# How to complete this task:
What you return has to match the listing below line for line.

# Given information:
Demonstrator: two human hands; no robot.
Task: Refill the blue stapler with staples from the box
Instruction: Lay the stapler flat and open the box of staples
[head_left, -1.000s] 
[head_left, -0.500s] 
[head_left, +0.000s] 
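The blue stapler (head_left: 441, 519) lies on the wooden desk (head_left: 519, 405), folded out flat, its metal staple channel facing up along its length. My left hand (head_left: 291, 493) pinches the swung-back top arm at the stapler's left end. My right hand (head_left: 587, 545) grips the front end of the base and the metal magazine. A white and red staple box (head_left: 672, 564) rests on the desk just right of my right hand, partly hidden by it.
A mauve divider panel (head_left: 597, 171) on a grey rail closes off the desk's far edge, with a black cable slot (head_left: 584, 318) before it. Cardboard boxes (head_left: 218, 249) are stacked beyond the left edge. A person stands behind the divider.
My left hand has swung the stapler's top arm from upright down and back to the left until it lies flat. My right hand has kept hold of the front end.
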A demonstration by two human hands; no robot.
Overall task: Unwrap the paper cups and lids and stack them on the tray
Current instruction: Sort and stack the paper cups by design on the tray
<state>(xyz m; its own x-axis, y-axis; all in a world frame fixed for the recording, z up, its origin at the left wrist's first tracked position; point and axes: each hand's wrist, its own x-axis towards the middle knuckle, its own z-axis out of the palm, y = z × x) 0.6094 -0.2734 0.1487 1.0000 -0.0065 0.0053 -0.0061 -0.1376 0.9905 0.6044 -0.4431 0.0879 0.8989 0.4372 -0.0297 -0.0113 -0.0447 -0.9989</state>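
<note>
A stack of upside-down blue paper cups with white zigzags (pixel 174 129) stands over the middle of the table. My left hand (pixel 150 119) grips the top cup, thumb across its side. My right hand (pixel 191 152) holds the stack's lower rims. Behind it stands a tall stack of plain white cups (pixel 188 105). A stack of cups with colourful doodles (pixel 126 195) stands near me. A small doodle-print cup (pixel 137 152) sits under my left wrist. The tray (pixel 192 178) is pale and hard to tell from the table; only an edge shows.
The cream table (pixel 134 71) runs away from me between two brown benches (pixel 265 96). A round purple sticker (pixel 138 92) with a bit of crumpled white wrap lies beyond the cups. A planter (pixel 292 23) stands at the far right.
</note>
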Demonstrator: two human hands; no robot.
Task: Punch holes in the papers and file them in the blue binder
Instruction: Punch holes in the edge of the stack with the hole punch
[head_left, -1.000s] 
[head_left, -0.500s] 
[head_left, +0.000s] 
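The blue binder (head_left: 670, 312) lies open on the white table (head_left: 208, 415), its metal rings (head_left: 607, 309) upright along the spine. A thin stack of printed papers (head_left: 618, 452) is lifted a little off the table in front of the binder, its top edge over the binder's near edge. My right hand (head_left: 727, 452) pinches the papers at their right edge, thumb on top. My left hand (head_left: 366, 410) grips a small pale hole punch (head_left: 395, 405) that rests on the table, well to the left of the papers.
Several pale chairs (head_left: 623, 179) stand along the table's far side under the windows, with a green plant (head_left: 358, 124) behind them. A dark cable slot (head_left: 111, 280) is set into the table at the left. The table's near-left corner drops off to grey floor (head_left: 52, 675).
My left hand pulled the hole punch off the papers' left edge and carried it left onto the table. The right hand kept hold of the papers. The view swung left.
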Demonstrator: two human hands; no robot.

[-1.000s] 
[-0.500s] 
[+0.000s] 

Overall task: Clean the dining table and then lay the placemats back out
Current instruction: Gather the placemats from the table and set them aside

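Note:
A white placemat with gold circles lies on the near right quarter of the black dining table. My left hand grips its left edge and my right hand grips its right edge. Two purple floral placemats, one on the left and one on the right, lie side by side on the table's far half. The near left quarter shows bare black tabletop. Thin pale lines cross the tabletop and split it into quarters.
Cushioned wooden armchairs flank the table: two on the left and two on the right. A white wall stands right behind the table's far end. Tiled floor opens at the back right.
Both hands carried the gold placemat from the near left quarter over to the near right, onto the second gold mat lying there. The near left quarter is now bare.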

# Task answer:
Demonstrator: two human hands; no robot.
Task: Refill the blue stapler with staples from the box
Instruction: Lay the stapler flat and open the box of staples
[head_left, -1.000s] 
[head_left, -0.500s] 
[head_left, +0.000s] 
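The blue stapler (head_left: 441, 519) lies on the wooden desk (head_left: 519, 405), folded out flat, its metal staple channel facing up along its length. My left hand (head_left: 291, 493) pinches the swung-back top arm at the stapler's left end. My right hand (head_left: 587, 545) grips the front end of the base and the metal magazine. A white and red staple box (head_left: 672, 564) rests on the desk just right of my right hand, partly hidden by it.
A mauve divider panel (head_left: 597, 171) on a grey rail closes off the desk's far edge, with a black cable slot (head_left: 584, 318) before it. Cardboard boxes (head_left: 218, 249) are stacked beyond the left edge. A person stands behind the divider.
My left hand has swung the stapler's top arm from upright down and back to the left until it lies flat. My right hand has kept hold of the front end.
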A demonstration by two human hands; no robot.
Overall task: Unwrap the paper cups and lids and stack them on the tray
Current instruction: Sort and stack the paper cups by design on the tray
<state>(xyz m; its own x-axis, y-axis; all in a world frame fixed for the recording, z up, its origin at the left wrist's first tracked position; point and axes: each hand's wrist, its own x-axis towards the middle knuckle, its own z-axis out of the palm, y = z × x) 0.6094 -0.2734 0.1487 1.0000 -0.0065 0.0053 -0.0061 -0.1376 0.9905 0.6044 -0.4431 0.0879 0.8989 0.4372 -0.0297 -0.0113 -0.0447 -0.9989</state>
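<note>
A stack of upside-down blue paper cups with white zigzags (pixel 174 129) stands over the middle of the table. My left hand (pixel 150 119) grips the top cup, thumb across its side. My right hand (pixel 191 152) holds the stack's lower rims. Behind it stands a tall stack of plain white cups (pixel 188 105). A stack of cups with colourful doodles (pixel 126 195) stands near me. A small doodle-print cup (pixel 137 152) sits under my left wrist. The tray (pixel 192 178) is pale and hard to tell from the table; only an edge shows.
The cream table (pixel 134 71) runs away from me between two brown benches (pixel 265 96). A round purple sticker (pixel 138 92) with a bit of crumpled white wrap lies beyond the cups. A planter (pixel 292 23) stands at the far right.
</note>
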Demonstrator: two human hands; no robot.
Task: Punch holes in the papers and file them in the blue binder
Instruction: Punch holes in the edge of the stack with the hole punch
[head_left, -1.000s] 
[head_left, -0.500s] 
[head_left, +0.000s] 
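The blue binder (head_left: 670, 312) lies open on the white table (head_left: 208, 415), its metal rings (head_left: 607, 309) upright along the spine. A thin stack of printed papers (head_left: 618, 452) is lifted a little off the table in front of the binder, its top edge over the binder's near edge. My right hand (head_left: 727, 452) pinches the papers at their right edge, thumb on top. My left hand (head_left: 366, 410) grips a small pale hole punch (head_left: 395, 405) that rests on the table, well to the left of the papers.
Several pale chairs (head_left: 623, 179) stand along the table's far side under the windows, with a green plant (head_left: 358, 124) behind them. A dark cable slot (head_left: 111, 280) is set into the table at the left. The table's near-left corner drops off to grey floor (head_left: 52, 675).
My left hand pulled the hole punch off the papers' left edge and carried it left onto the table. The right hand kept hold of the papers. The view swung left.
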Demonstrator: two human hands; no robot.

[-1.000s] 
[-0.500s] 
[+0.000s] 

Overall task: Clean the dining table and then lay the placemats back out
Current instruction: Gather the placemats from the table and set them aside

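Note:
A white placemat with gold circles lies on the near right quarter of the black dining table. My left hand grips its left edge and my right hand grips its right edge. Two purple floral placemats, one on the left and one on the right, lie side by side on the table's far half. The near left quarter shows bare black tabletop. Thin pale lines cross the tabletop and split it into quarters.
Cushioned wooden armchairs flank the table: two on the left and two on the right. A white wall stands right behind the table's far end. Tiled floor opens at the back right.
Both hands carried the gold placemat from the near left quarter over to the near right, onto the second gold mat lying there. The near left quarter is now bare.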

Nothing remains to be done in this exercise.